» **What the task requires**
Go through the material and pull out every line with the string "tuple" in it.

++++++

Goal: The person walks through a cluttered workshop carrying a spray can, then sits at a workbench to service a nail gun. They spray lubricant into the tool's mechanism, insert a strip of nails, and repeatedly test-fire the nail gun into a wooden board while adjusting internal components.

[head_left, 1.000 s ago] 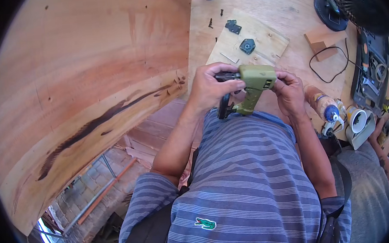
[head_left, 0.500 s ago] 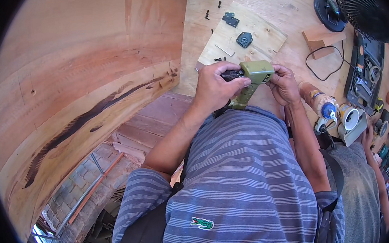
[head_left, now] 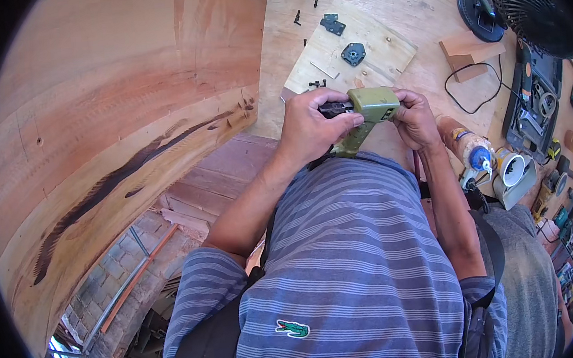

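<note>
Between my hands is an olive-green, pistol-shaped power tool housing, its handle pointing down toward my shirt. My left hand is closed around its left end, where a dark, black part shows between thumb and fingers. At the other end, the fingers of my right hand pinch the housing; what lies under these fingertips is hidden. Just beyond, a plywood piece carries a black pentagonal cover, a flat black plate, a hex key and several small black screws.
A large wooden panel stands at my left. To the right are a black fan, wood blocks, a looped cable, a glue bottle, a white cup and a tool case. A person in grey sits beside me.
The bench things have shifted slightly left in the picture. Both hands keep their hold on the green housing. The neighbouring person's hand at the right has gone from sight.
</note>
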The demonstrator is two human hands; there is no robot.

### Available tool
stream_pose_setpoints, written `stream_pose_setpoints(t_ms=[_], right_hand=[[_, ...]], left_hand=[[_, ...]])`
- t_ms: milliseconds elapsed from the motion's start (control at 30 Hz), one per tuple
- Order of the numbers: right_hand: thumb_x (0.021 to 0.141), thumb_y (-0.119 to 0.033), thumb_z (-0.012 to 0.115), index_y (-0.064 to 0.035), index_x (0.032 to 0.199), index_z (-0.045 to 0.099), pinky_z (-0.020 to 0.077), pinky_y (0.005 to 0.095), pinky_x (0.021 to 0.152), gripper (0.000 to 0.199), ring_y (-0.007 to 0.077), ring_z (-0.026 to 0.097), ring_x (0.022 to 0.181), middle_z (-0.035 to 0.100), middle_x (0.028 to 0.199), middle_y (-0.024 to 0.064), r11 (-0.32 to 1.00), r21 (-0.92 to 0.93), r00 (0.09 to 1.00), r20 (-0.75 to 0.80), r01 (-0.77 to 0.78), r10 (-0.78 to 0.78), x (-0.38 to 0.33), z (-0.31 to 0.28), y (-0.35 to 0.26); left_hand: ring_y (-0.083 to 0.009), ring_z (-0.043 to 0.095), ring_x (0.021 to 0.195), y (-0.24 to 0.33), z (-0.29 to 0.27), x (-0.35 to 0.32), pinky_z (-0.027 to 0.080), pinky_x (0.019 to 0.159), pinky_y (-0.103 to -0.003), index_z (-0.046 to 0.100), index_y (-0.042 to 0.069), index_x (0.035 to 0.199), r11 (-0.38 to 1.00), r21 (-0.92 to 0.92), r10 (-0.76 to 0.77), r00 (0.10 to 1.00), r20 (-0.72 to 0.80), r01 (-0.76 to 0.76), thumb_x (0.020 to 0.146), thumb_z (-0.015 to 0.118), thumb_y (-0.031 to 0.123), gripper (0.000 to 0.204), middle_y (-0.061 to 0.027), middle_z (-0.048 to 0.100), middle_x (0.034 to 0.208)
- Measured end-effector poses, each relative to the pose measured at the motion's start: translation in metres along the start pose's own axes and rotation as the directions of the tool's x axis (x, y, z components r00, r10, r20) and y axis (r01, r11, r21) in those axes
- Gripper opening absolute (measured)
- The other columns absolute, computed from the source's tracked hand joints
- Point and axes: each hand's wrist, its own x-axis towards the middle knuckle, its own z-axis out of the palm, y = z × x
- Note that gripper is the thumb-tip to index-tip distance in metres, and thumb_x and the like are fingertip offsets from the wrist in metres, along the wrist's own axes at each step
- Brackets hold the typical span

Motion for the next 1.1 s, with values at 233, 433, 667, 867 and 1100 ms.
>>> stream_pose_setpoints(t_ms=[233,433,667,867,1100], right_hand=[[0.085,0.009,0.062,0.0047,0.101,0.067,0.0538,0.0332,0.088,0.017,0.0207,0.065,0.100,0.065,0.117,0.0138,1.000,0.009,0.999,-0.025,-0.024,0.024,-0.006,0.000,-0.001],[0.085,0.008,0.063,0.0043,0.099,0.067,0.0509,0.0335,0.093,0.015,0.0214,0.064,0.103,0.066,0.116,0.0155,1.000,0.023,1.000,0.017,0.004,-0.005,-0.007,-0.003,0.012],[0.083,0.009,0.065,0.0030,0.103,0.064,0.0489,0.0337,0.096,0.021,0.0214,0.063,0.106,0.065,0.116,0.0166,0.997,-0.048,0.998,0.007,0.066,-0.066,-0.015,0.004,0.020],[0.075,0.001,0.078,-0.0001,0.130,0.048,0.0465,0.0355,0.099,0.062,0.0206,0.060,0.109,0.060,0.122,0.0149,0.996,-0.010,0.991,0.104,0.090,-0.088,-0.005,0.062,-0.006],[0.076,-0.013,0.078,0.0007,0.123,0.055,0.0473,0.0342,0.095,0.054,0.0200,0.062,0.106,0.066,0.113,0.0128,0.835,-0.490,0.949,0.296,0.251,-0.112,0.016,0.115,-0.014]], left_hand=[[-0.0109,0.066,0.078,0.003,-0.002,0.002,0.054,0.070,-0.025,0.067,-0.007,0.101,0.994,-0.080,-0.066,0.997,0.035,0.069,0.073,0.083,0.008,0.036,-0.0102,0.070,0.088],[-0.0142,0.065,0.094,-0.015,-0.005,-0.011,0.052,0.084,-0.027,0.061,-0.006,0.110,1.000,-0.002,-0.017,0.999,0.051,0.017,0.069,0.086,0.006,0.049,-0.0113,0.067,0.100],[-0.0167,0.066,0.096,-0.033,-0.016,-0.017,0.052,0.088,-0.029,0.060,-0.006,0.113,0.998,-0.053,-0.015,0.996,0.083,0.019,0.070,0.084,0.003,0.050,-0.0134,0.068,0.105],[-0.0204,0.068,0.092,-0.057,-0.048,0.005,0.056,0.085,-0.033,0.061,-0.005,0.111,0.712,-0.702,0.036,0.997,0.064,0.020,0.078,0.074,-0.004,0.035,-0.0155,0.069,0.103],[-0.0265,0.067,0.102,-0.045,-0.074,0.037,0.055,0.090,-0.040,0.064,0.002,0.110,0.533,-0.846,0.195,0.969,0.152,0.026,0.080,0.076,0.005,0.033,-0.0182,0.067,0.113]])
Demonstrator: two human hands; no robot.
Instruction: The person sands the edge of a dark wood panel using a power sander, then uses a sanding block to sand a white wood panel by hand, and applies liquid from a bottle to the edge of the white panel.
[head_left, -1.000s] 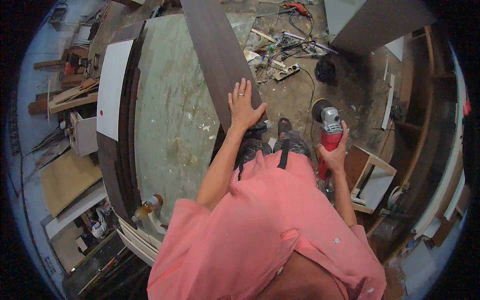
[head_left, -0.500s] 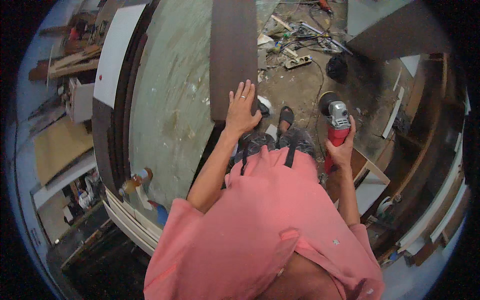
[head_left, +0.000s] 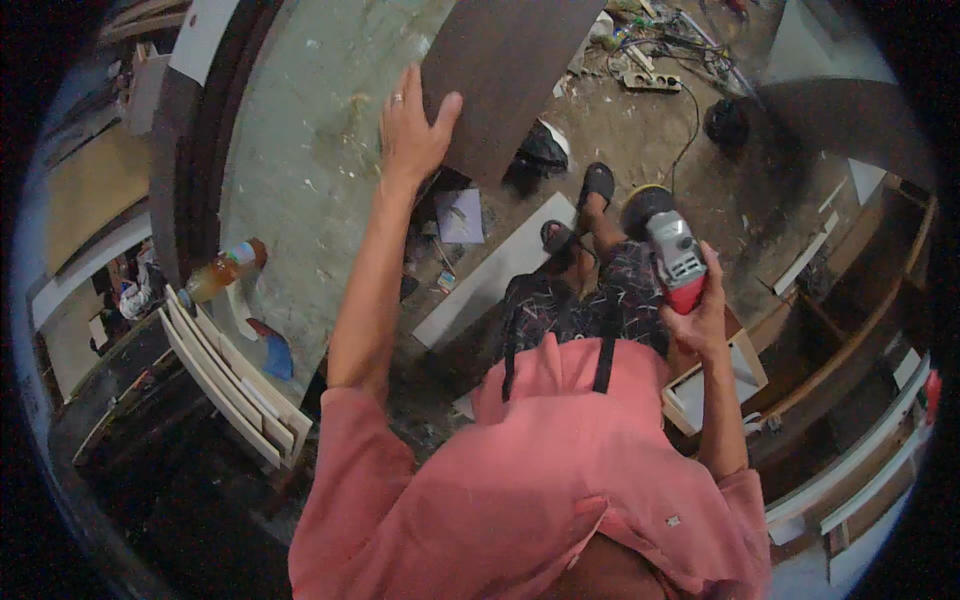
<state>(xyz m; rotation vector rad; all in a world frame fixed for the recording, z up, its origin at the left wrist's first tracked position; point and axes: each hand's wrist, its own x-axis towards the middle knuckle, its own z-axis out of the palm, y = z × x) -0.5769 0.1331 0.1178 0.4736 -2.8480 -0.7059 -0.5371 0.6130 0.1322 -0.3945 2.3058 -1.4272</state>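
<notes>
The right hand (head_left: 706, 312) is wrapped around the red body of a power tool (head_left: 677, 245), its grey head and round, yellow-edged disc (head_left: 648, 207) pointing away from the wrist. Well off to the left of that grip, the left hand (head_left: 413, 135) is flat and spread, thumb apart from the fingers, at the near left edge of a dark brown board (head_left: 510, 75); whether the palm touches the wood I cannot tell. Just below the gripping hand sits a shallow wooden box (head_left: 756, 362) with light edges and a pale panel inside. Farther right lies a long brown cabinet carcass (head_left: 860, 300), open-faced and split by dividers, its dark compartments too dim to read. Ahead and left of the tool, by the board's end, is a black bag (head_left: 542, 150) with something white at its edge, contents hidden. Ahead and right rests a dark, rounded bundle (head_left: 727, 122), likewise unreadable inside. Well to the left, past the left forearm, a clear bottle (head_left: 222, 272) on the greenish worktop (head_left: 300, 150) holds brownish-orange liquid; I cannot tell whether it stands or lies.
</notes>
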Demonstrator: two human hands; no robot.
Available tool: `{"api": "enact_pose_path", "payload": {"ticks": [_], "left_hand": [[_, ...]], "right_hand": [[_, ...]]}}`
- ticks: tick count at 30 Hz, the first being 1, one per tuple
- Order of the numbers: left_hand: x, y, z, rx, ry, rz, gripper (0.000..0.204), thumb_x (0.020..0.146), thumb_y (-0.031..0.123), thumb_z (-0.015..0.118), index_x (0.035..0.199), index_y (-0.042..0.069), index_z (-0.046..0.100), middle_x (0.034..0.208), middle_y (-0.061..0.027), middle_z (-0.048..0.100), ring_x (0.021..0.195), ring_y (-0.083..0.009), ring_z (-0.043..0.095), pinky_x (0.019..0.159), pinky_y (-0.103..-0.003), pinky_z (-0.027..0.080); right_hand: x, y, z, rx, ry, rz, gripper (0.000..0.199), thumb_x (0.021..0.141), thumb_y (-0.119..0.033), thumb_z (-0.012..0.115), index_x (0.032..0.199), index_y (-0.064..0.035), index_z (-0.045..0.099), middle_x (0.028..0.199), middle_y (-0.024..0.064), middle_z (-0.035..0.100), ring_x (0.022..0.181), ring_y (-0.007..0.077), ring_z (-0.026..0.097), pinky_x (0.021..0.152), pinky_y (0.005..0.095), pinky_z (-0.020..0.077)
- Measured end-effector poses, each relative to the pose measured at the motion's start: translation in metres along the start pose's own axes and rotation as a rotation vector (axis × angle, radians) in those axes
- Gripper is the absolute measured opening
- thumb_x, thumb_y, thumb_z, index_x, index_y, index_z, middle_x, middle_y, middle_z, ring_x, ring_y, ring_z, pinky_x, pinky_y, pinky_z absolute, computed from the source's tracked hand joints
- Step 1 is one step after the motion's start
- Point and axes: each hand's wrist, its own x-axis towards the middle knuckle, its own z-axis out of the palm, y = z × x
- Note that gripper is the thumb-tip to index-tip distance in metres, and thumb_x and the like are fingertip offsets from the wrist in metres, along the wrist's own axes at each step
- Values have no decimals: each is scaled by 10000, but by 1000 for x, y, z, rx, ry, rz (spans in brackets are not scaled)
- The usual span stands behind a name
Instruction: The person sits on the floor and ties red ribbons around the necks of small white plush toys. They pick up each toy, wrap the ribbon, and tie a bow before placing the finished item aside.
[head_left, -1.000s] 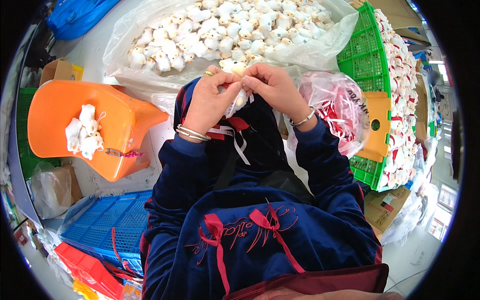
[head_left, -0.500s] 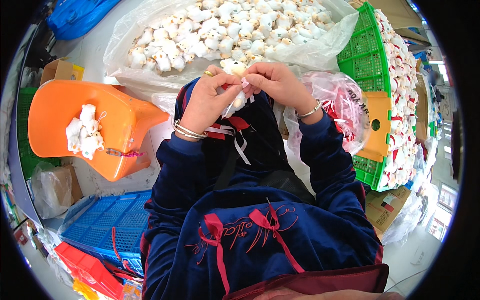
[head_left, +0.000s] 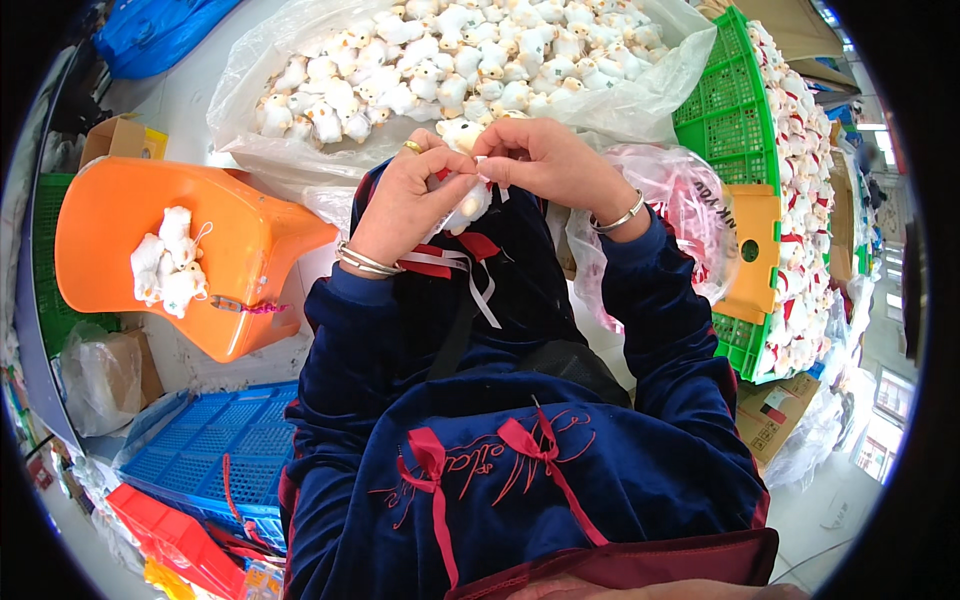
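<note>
A small white plush toy lies over my lap, its pale head showing beyond my fingers. Red and white ribbon is around its neck. My left hand is closed at the toy's left side, thumb and forefinger pinching at the ribbon. From the other side my right hand pinches the ribbon too, its fingertips meeting the left ones. The fingers cover most of the ribbon where they meet. More red and white ribbons lie on my dark trousers just below the toy.
A clear plastic sheet ahead holds many white plush toys. Left stands an orange stool with several toys and small snips. Right are a bag of ribbons and a green crate beside toys with red ribbons. A blue crate sits lower left.
My right hand has shifted slightly left and up, its fingers curling closer to the left hand's. The toy has turned a little between them, and a white ribbon end now shows at the right fingertips.
</note>
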Motion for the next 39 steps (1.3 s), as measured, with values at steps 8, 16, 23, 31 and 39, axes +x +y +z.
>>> {"api": "enact_pose_path", "payload": {"ticks": [8,16,23,31,39], "left_hand": [[-1,-2,1,-7,17,21,107,896,125,747,955,37,730,941,-38,514,730,-121,515,645,-259,435],[-1,0,-4,19,-24,15,108,897,120,730,976,46,733,936,-32,503,732,-117,497,657,-255,426],[-1,-2,-1,18,-19,36,103,890,119,736,952,36,737,936,-37,507,709,-121,495,639,-258,426],[1,6,2,21,52,-103,147,879,114,727,939,-20,736,925,-83,568,740,-176,585,670,-293,490],[3,-2,-1,-7,46,-108,206,898,157,695,973,-33,724,928,-120,593,859,-241,613,789,-330,500]], "right_hand": [[3,6,-2,-58,45,33,141,974,-145,665,956,-5,673,791,-29,617,734,64,553,669,237,462],[6,-6,-1,-370,125,-108,132,933,-126,659,920,4,675,708,87,611,645,156,560,621,294,458],[4,-27,8,-528,164,-81,162,919,-174,624,858,-25,644,718,155,640,670,335,630,606,413,490],[1,-26,43,-746,309,-30,173,1003,-204,553,957,-58,634,820,196,666,784,412,651,651,470,497],[1,15,24,-167,239,-308,77,939,-119,675,947,-44,687,864,106,678,754,267,633,688,341,502]]}}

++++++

» **Answer box**
- t_ms: milliseconds elapsed from the motion's start (control at 30 Hz), one per tuple
- ticks: tick count at 30 Hz, the first being 1, one per tuple

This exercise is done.